Return the lines below exactly, from the first line to the line that contains "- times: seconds". Leave out pictures.
--- Data for processing Enclosed Below ---
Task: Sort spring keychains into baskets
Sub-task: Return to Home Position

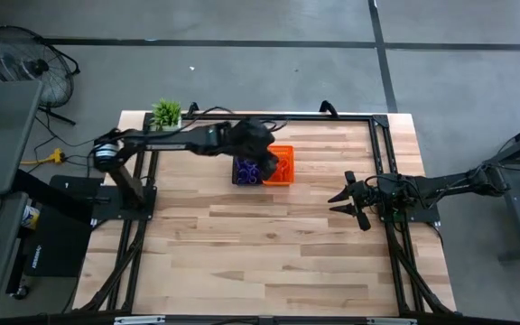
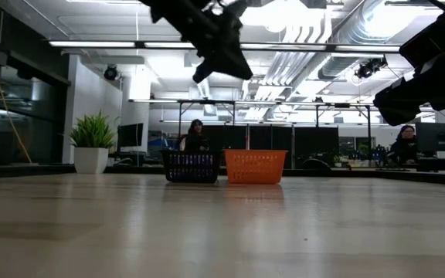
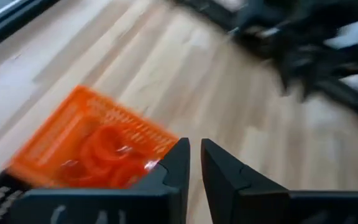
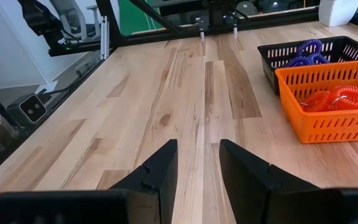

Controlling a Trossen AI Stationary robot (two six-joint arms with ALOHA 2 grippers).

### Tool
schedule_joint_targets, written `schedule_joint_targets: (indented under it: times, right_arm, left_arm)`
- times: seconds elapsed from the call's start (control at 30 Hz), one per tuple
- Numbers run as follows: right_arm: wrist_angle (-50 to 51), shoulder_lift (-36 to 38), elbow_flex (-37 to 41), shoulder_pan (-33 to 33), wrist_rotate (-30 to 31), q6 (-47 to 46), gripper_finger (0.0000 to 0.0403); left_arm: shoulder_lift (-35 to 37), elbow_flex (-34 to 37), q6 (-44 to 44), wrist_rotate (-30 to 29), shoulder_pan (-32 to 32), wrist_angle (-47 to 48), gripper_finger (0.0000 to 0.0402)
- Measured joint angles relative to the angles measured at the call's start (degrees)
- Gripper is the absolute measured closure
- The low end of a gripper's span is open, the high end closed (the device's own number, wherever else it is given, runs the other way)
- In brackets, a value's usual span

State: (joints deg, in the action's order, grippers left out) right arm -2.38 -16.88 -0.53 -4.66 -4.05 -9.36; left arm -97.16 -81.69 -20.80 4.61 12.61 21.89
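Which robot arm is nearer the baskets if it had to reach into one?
Left, I think. The left jaws hang above the black basket and the orange basket. The right jaws sit far off, near the table's right edge.

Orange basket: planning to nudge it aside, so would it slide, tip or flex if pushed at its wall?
Probably slides: the orange basket is low and wide on the smooth wooden table. Its thin mesh wall likely flexes. It seems light, holding only coiled orange keychains.
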Motion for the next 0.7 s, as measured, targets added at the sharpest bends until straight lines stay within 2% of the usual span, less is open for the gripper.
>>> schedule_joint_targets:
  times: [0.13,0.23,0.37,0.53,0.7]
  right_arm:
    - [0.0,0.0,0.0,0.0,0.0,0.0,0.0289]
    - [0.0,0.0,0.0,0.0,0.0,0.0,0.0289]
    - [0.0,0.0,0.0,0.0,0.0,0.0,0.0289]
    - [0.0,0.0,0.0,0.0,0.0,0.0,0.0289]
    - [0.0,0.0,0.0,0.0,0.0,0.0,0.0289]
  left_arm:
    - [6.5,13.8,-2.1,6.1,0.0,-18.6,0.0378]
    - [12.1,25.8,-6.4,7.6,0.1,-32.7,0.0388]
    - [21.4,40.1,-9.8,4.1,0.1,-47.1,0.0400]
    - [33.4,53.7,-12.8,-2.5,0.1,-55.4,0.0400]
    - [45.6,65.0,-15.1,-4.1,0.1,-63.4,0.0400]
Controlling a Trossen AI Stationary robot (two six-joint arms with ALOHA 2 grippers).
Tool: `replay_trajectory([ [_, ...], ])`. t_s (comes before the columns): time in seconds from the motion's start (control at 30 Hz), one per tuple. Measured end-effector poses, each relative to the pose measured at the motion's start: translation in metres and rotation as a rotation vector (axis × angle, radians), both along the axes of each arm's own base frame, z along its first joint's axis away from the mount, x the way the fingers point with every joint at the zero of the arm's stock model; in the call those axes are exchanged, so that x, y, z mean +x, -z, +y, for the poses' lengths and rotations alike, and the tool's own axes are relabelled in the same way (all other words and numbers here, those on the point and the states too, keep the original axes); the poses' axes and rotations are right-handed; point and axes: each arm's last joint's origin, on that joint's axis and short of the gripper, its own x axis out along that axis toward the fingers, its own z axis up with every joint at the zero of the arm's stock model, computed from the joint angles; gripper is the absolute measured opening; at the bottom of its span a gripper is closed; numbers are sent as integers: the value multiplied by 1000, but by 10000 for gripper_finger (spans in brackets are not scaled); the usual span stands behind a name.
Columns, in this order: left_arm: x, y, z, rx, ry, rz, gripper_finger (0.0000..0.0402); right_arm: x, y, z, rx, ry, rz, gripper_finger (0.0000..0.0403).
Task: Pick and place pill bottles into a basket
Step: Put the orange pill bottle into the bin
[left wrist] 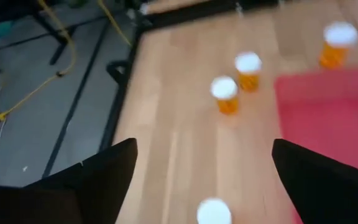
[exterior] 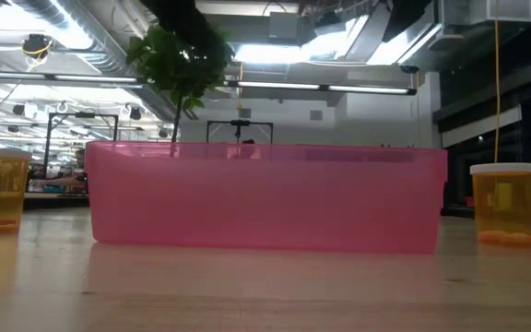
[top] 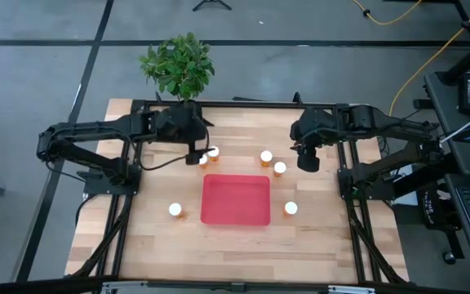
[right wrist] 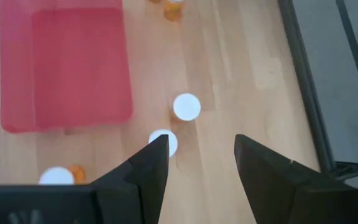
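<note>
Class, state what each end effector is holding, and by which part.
Nothing is held: the left end effector and the right end effector are both open and empty above the table.

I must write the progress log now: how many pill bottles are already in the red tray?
None: the red tray holds no bottle. The left gripper, open, hangs over the bottles near the tray's far left corner; the right gripper, open, is beside the far-right pair. All pill bottles stand on the table.
</note>
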Motion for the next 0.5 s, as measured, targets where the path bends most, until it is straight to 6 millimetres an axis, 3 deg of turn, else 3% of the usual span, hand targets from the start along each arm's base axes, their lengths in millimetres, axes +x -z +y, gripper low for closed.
replay_trajectory([
  [0.27,-22,-18,-35,-98,311,-75,352,-6,-3,0,-26,-41,4,185],
  [0.37,-35,-29,-41,-102,334,-133,352,-8,-4,0,-30,-47,-2,185],
  [0.5,-38,-30,-44,-88,270,-135,352,-6,-5,0,-44,-40,-19,185],
])
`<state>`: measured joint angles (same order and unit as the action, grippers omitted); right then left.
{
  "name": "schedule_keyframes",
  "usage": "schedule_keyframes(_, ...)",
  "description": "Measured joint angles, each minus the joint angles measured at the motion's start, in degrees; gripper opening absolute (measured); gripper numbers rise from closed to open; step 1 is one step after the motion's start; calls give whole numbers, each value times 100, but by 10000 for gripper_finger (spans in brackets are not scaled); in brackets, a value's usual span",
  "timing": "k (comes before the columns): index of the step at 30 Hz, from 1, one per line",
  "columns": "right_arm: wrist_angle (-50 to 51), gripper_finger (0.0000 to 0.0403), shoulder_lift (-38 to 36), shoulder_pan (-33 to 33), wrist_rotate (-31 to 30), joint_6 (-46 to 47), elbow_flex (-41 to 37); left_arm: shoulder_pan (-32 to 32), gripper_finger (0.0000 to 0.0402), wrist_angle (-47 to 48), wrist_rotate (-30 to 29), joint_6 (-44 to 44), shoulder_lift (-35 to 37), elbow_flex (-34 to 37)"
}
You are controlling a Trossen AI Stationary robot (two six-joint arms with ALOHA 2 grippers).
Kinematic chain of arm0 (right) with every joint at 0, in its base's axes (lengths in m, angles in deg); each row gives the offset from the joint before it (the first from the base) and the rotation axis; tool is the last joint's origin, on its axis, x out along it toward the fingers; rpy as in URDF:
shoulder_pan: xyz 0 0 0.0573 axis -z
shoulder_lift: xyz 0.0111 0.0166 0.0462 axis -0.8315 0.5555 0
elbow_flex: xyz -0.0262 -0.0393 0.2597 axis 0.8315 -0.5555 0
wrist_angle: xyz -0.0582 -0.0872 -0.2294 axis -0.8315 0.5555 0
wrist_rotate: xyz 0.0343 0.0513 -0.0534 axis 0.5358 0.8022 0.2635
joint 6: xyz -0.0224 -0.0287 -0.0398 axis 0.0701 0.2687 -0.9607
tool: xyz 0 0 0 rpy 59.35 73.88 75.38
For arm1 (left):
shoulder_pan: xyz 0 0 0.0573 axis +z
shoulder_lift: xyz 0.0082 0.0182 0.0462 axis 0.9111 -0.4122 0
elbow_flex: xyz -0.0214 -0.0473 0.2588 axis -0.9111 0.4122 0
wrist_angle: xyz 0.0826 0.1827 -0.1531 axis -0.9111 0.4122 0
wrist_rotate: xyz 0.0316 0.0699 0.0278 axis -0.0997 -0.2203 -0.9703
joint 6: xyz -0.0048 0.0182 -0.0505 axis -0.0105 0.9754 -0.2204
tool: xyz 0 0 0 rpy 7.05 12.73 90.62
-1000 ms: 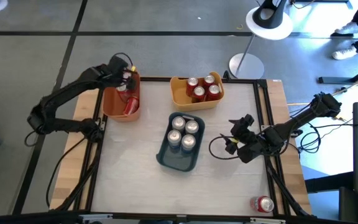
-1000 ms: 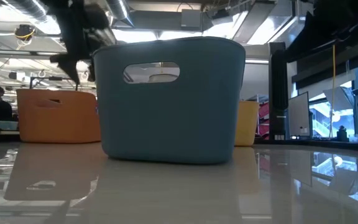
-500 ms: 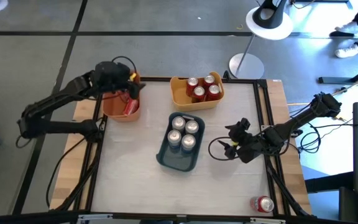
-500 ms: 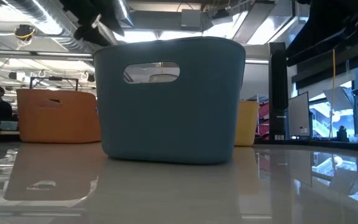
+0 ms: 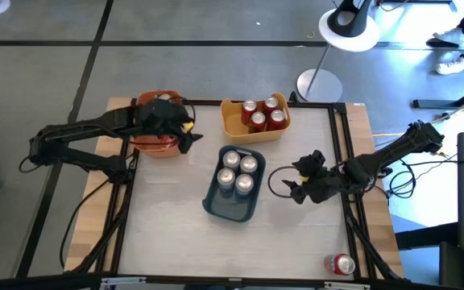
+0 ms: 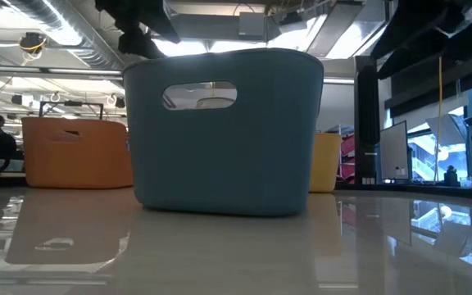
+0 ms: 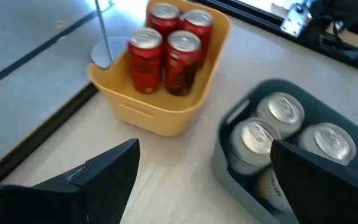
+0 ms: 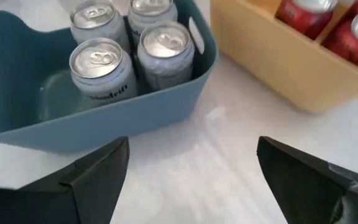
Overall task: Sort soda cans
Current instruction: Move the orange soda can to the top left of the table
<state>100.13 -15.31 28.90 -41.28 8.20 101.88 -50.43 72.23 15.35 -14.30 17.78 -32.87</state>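
From above we spot one red soda can [image 5: 339, 263] lying on its side by the table's near right corner, long axis across the table; the low view misses it, filled by the dark blue-grey plastic bin [image 6: 224, 131]. Four upright silver-grey soda cans [image 5: 238, 171] stand in that bin, four upright red soda cans [image 5: 263, 114] in the yellow plastic bin [image 5: 234, 126]. The left gripper [image 5: 185, 134] hovers beside the orange plastic bin [image 5: 153, 146], fingers spread, empty. The right gripper [image 5: 298, 182] hangs right of the blue-grey bin, also spread and empty.
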Motion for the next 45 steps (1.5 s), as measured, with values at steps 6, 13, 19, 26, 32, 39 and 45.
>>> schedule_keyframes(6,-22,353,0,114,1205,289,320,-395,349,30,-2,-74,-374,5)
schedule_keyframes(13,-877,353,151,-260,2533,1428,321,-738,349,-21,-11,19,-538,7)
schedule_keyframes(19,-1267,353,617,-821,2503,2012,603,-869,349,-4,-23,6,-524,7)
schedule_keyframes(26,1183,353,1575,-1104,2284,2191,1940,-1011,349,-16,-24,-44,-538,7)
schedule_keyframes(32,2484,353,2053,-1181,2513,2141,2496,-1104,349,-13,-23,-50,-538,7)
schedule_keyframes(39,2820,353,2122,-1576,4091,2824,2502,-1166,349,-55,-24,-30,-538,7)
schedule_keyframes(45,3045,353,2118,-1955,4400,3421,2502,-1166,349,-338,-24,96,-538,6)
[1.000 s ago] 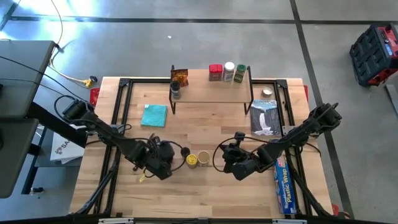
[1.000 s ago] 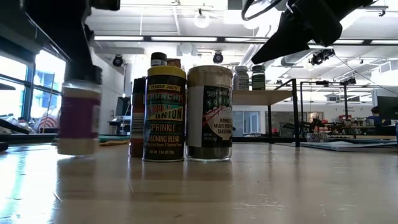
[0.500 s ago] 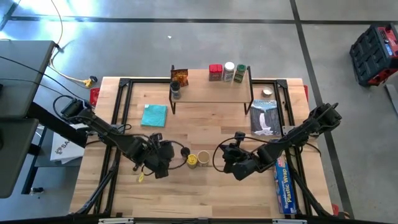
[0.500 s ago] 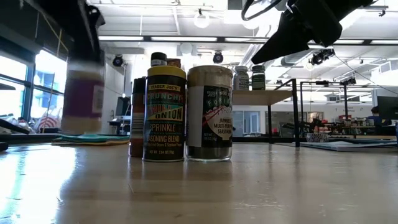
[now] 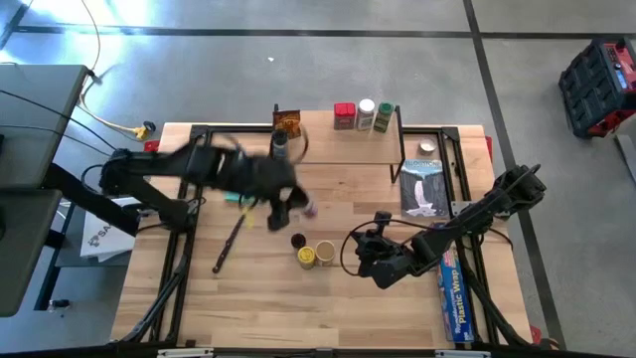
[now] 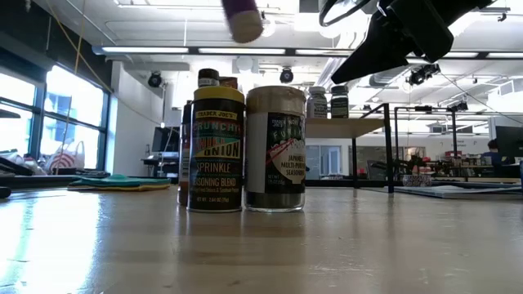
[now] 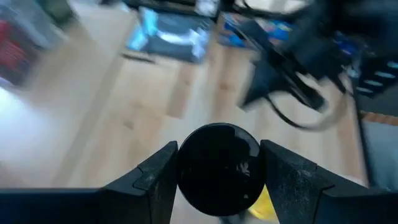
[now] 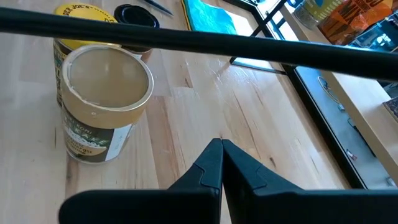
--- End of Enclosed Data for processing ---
**Finished task:**
Task: Sort spring keychains into baskets
Sub-task: Return to Home Position


Controlling a Trossen AI Stationary robot (two six-joint arms with ALOHA 2 grippers).

### Tool
schedule_joint_targets, written `schedule_joint_targets: (indented under it: times, right_arm, left_arm)`
- times: seconds elapsed from the call's start (control at 30 Hz), one per tuple

No further output is expected for this exercise.